▶ _WHAT THIS TASK INVOLVES_
What you return must be the complete listing, unchanged.

▶ _DATA EXTRACT_
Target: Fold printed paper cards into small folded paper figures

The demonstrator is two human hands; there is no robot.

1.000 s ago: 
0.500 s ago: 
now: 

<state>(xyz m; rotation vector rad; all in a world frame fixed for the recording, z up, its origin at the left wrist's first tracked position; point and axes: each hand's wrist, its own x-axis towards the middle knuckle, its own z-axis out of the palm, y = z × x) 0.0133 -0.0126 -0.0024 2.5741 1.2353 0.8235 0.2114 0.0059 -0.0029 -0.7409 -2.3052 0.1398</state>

▶ _EXERCISE RESULT_
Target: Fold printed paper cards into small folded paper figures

The demonstrator is two human hands; there is no robot.

1.000 s ago: 
0.500 s ago: 
now: 

<state>(xyz m; rotation vector rad; all in a world frame fixed for the recording, z up, its origin at the left wrist's first tracked position; point and axes: each hand's wrist, its own x-axis towards the middle knuckle, its own z-axis out of the palm, y = z × x) 0.0133 -0.0126 -0.0024 2.5741 1.2353 0.8235 0.2114 0.0059 -0.0029 -0.7409 -2.3052 0.1398</state>

No additional output will be produced.